Exercise directions:
Your copy should hold only the lines from the one containing "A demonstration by" through the final line of the entries, exactly as written, with no pictures.

Exercise materials:
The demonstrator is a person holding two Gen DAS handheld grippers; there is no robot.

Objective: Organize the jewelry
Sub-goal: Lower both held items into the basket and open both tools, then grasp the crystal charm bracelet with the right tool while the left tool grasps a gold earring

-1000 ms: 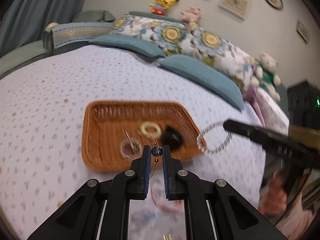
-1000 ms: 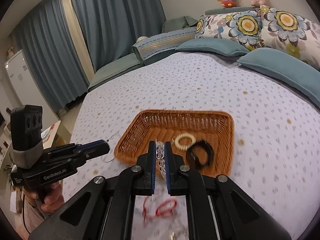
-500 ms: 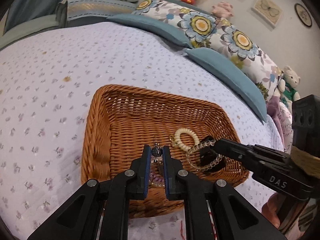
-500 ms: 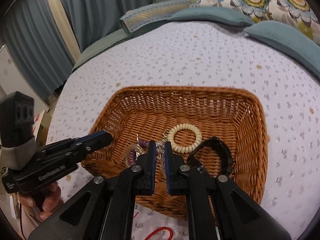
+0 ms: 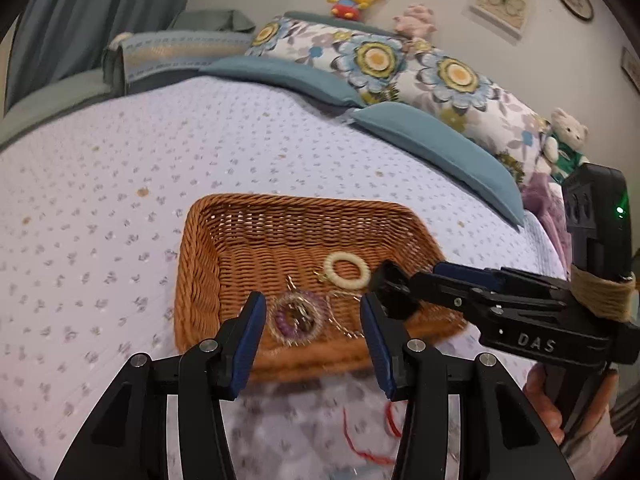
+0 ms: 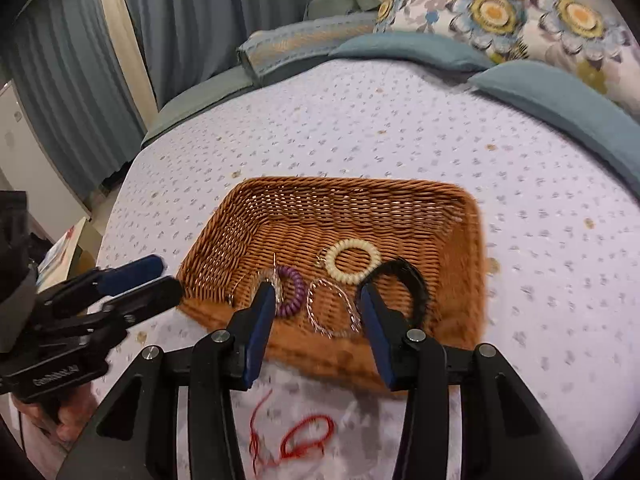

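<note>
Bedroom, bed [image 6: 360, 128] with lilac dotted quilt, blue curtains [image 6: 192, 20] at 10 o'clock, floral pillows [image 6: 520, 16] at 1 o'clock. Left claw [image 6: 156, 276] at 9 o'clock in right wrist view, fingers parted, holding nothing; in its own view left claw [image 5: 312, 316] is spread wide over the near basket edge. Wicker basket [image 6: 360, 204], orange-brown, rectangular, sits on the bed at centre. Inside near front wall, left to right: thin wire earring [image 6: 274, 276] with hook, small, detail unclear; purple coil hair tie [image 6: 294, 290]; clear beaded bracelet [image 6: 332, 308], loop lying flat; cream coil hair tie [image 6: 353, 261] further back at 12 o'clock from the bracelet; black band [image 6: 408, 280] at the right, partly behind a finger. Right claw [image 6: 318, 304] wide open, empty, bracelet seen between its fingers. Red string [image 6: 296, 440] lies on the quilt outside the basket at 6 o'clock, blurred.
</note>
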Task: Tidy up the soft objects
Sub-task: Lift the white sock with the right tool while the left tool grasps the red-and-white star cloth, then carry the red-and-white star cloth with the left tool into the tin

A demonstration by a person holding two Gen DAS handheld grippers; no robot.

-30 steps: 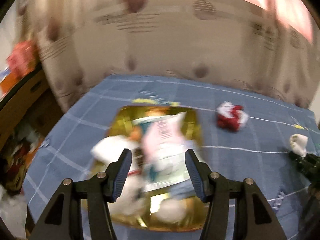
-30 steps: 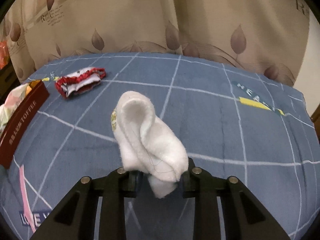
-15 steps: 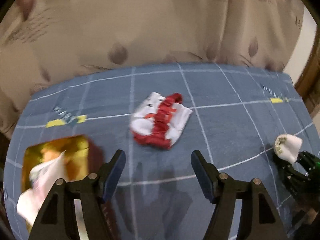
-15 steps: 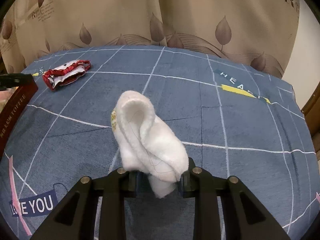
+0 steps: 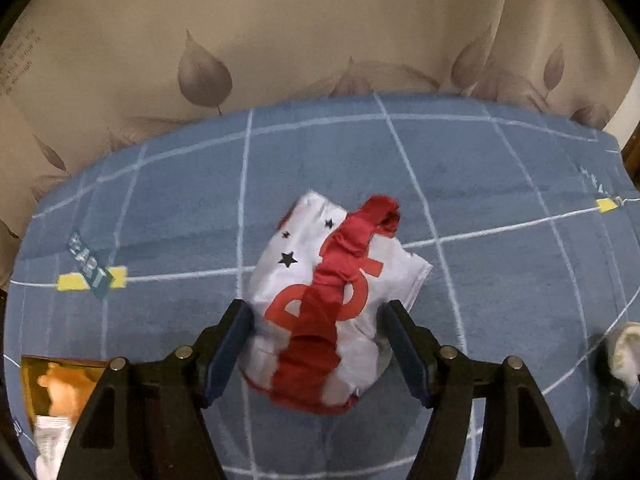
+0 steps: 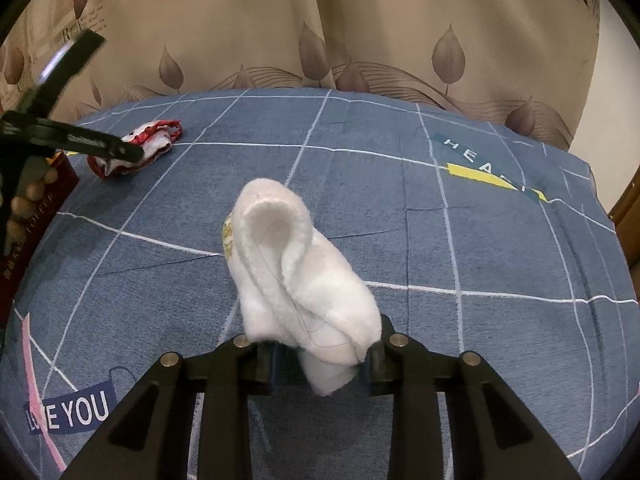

Reply to the exercise:
A demonstration by a person holding two Gen DAS handheld grippers; no robot.

-30 steps: 
-30 steps: 
-15 steps: 
-15 steps: 
+0 steps: 
+0 steps: 

Nothing further is needed for the answer.